# INSTRUCTIONS TO FOLLOW:
The expected answer is a bare count of the lines in the data below that contain "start".

======== DATA EXCERPTS

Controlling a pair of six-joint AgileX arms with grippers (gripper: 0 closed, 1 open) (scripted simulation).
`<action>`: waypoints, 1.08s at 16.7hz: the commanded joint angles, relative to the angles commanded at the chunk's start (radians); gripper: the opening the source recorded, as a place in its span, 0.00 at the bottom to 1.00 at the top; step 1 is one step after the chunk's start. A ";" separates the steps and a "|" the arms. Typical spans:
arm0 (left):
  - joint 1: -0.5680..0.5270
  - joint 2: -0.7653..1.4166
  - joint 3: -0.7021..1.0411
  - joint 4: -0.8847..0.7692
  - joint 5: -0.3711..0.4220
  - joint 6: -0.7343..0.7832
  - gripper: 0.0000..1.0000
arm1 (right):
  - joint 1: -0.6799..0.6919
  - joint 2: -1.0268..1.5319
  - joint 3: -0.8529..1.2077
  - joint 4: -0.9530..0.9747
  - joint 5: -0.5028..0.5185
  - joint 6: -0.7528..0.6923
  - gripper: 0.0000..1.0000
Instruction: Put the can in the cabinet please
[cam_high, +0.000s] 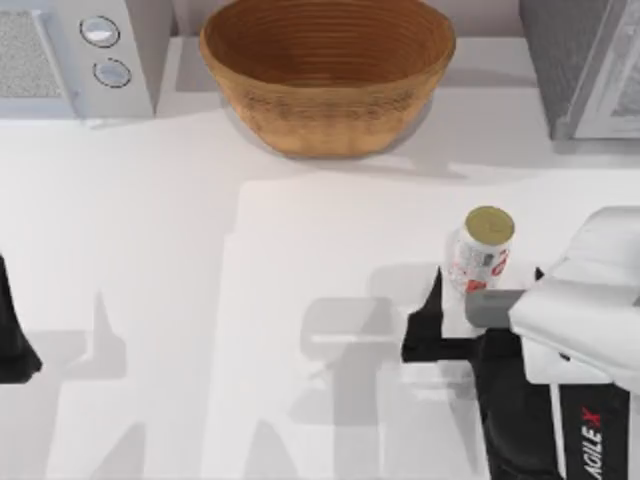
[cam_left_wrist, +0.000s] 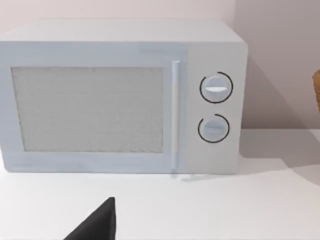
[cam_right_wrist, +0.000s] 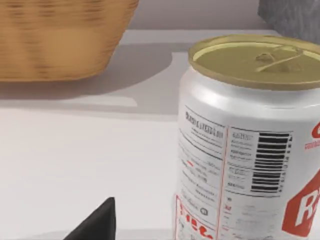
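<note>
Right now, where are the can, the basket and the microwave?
can (cam_high: 487, 226), top view, gold lid.
basket (cam_high: 325, 115), top view, front outer wall.
microwave (cam_left_wrist: 87, 109), left wrist view, door window.

one can (cam_high: 483, 252), one woven basket (cam_high: 327, 72), one microwave (cam_left_wrist: 122, 97), one grey cabinet (cam_high: 580, 65)

Right arm (cam_high: 575, 320) showing white shell, grey block, black lower body bearing white-red "AGILE·X" lettering; left arm (cam_high: 12, 335) appearing plain black, maybe.
</note>
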 joint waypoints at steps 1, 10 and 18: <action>0.000 0.000 0.000 0.000 0.000 0.000 1.00 | -0.009 0.002 0.012 -0.007 -0.010 -0.002 1.00; 0.000 0.000 0.000 0.000 0.000 0.000 1.00 | -0.150 0.035 0.179 -0.118 -0.150 -0.031 1.00; 0.000 0.000 0.000 0.000 0.000 0.000 1.00 | -0.150 0.035 0.179 -0.118 -0.150 -0.031 0.55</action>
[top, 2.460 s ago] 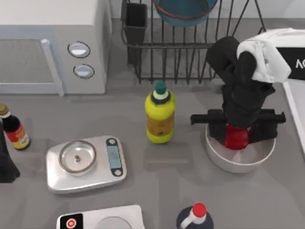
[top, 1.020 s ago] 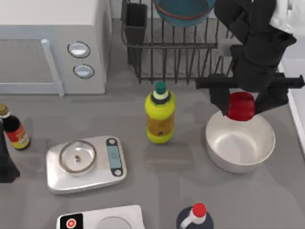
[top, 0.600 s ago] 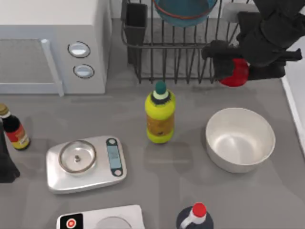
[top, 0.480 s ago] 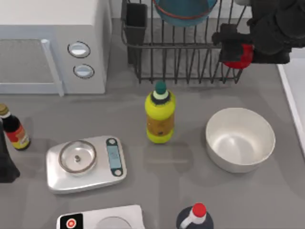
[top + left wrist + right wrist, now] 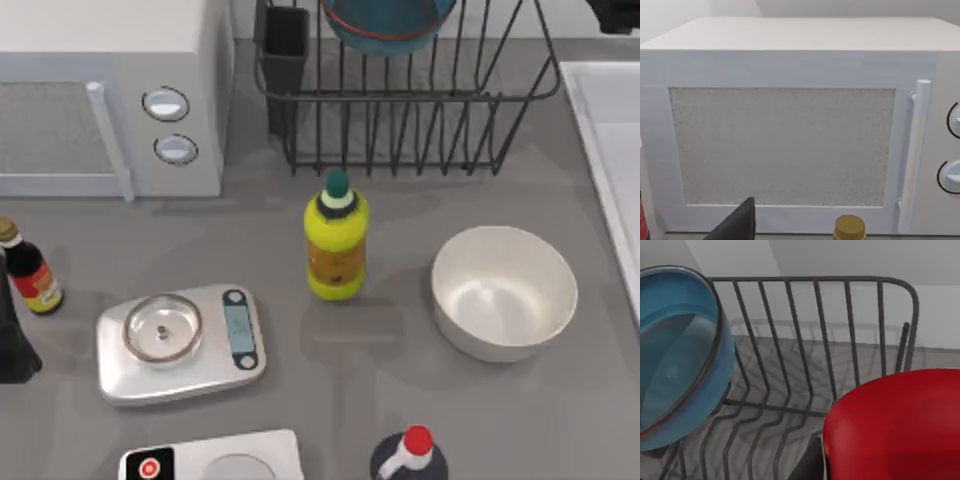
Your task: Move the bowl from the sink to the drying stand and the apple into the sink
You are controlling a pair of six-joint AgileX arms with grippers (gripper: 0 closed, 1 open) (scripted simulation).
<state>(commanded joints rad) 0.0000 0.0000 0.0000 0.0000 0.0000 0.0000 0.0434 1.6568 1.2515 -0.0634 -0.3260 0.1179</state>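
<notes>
Left arm (image 5: 12, 345) parked at the table's left edge by the sauce bottle (image 5: 28, 268); its wrist camera faces the microwave (image 5: 790, 125); can't tell how its fingers stand.

Bowl (image 5: 388, 22) sits on edge in the rack (image 5: 400, 110), at the back. That half of the task looks done.

White bowl (image 5: 505, 290) on the table right of the yellow bottle (image 5: 336, 240), empty.

Sink (image 5: 610, 130) runs along the right edge. A dark bit of the right arm (image 5: 615, 12) shows at the top right corner, beyond the rack's end.

Right wrist view: apple (image 5: 892, 425) close under the camera, rack bars behind it, bowl beyond. Judged as pinched in the right gripper, though the fingers aren't plainly seen.

Step in hand, as I read it: carry the apple to the sink. Travel high enough to clear the rack's end bar and the sink's rim, come down over the basin's middle, release low so the apple doesn't roll or bounce out.
</notes>
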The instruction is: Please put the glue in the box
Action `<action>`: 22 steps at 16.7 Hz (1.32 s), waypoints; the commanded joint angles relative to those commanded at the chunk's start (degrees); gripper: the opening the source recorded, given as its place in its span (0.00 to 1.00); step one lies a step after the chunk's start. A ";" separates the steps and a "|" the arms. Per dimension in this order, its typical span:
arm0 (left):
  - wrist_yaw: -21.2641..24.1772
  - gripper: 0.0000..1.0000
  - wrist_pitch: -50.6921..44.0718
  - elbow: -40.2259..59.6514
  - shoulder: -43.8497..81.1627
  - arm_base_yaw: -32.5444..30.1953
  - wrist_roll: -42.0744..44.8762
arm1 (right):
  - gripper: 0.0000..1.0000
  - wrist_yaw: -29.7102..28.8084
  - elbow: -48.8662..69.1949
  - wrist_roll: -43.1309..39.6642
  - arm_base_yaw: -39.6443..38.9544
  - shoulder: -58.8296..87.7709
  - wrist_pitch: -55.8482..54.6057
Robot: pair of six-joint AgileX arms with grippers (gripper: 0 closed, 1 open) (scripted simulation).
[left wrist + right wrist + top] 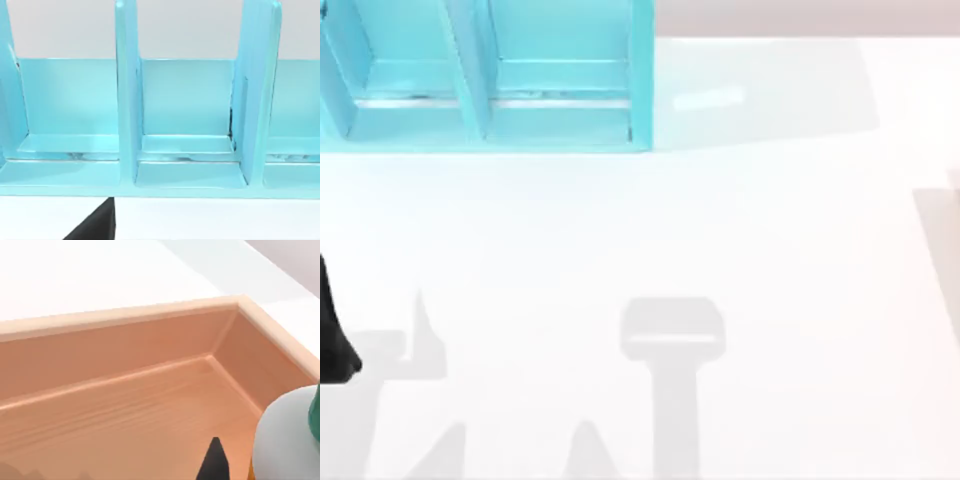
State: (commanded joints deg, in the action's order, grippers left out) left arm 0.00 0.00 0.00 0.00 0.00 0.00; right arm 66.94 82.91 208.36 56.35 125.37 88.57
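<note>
The glue (285, 440) shows in the right wrist view as white shoulders with a sliver of teal cap and a bit of orange label. It is upright, inside the walls of the light wooden box (125, 315), close to one side wall. A dark tip of my right gripper (215, 462) reaches over the box floor just beside the bottle. I cannot tell whether it holds the bottle, or whether the bottle rests on the floor. My left gripper (335, 330) is parked at the table's left edge, and its dark tip (95, 225) points toward the teal rack.
A teal rack (490, 80) with upright dividers stands at the back left of the white table (720, 230). In the left wrist view its compartments (185, 145) hold nothing.
</note>
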 joint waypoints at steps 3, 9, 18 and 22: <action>0.00 1.00 0.00 0.00 0.00 0.00 0.00 | 0.00 3.05 -2.36 6.15 3.70 1.70 6.62; 0.00 1.00 0.00 0.00 0.00 0.00 0.00 | 0.00 3.64 -2.90 7.21 4.44 2.11 7.86; 0.00 1.00 0.00 0.00 0.00 0.00 0.00 | 0.00 5.18 -5.32 18.28 1.51 0.31 -3.34; 0.00 1.00 0.00 0.00 0.00 0.00 0.00 | 0.00 7.80 -8.70 24.67 -1.41 -0.95 -10.03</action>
State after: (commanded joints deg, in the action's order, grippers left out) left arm 0.00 0.00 0.00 0.00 0.00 0.00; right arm 74.74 74.22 233.03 54.95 124.42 78.54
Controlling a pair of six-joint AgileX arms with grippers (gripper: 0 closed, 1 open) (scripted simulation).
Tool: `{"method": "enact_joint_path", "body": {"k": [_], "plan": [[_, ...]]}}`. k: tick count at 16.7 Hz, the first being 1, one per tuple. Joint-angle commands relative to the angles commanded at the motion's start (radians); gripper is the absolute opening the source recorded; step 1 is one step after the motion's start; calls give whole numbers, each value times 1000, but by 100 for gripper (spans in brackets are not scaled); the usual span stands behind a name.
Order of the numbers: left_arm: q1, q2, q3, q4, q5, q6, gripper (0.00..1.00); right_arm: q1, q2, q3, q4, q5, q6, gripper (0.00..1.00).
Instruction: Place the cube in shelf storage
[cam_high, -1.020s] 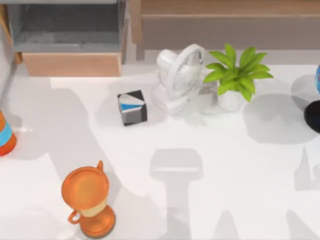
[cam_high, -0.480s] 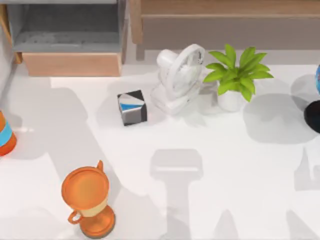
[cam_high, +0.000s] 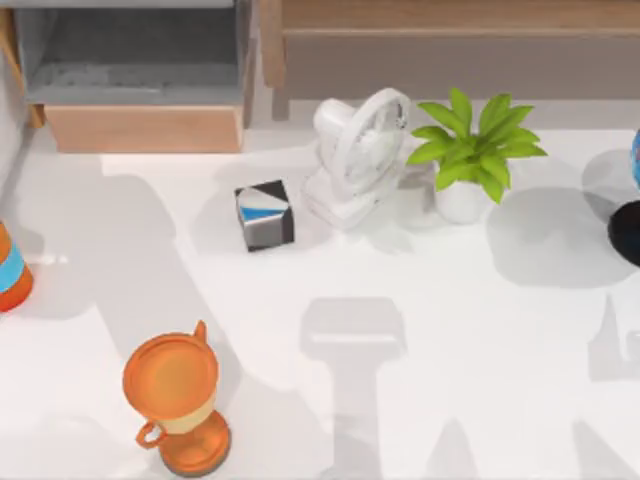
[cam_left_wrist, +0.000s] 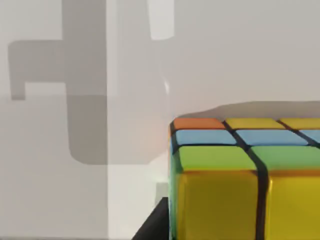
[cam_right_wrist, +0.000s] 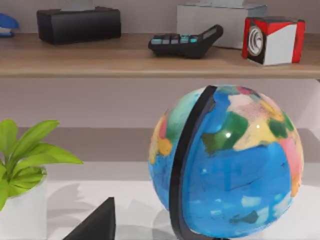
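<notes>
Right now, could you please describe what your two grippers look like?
The left gripper shows as a plain black, sharp-edged wedge; the right gripper is the same, black and angular. No cables or markings are visible.

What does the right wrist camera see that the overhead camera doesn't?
Right wrist view alone: the top of the shelf storage, carrying a black box, a calculator and a red-and-white cube, plus the whole globe. Top view alone: the fan, the black, white and blue cube, the orange trophy and the grey-lined box. Both share the potted plant, the shelf unit and the white table.
</notes>
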Motion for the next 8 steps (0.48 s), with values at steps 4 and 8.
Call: {"method": "enact_joint_path", "body": {"k": [4, 8], "plan": [[0, 0, 0, 0, 0, 0, 0, 0, 0, 0, 0, 0, 0, 100], [0, 0, 0, 0, 0, 0, 0, 0, 0, 0, 0, 0, 0, 100]]}}
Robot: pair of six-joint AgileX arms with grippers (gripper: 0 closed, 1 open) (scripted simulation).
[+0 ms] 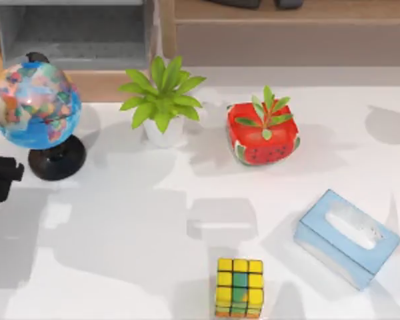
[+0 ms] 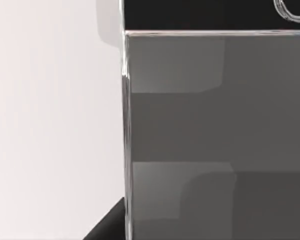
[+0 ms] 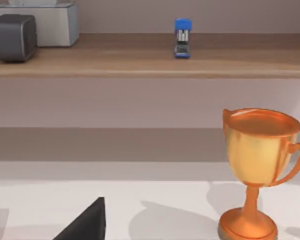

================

# TASK SOLUTION:
3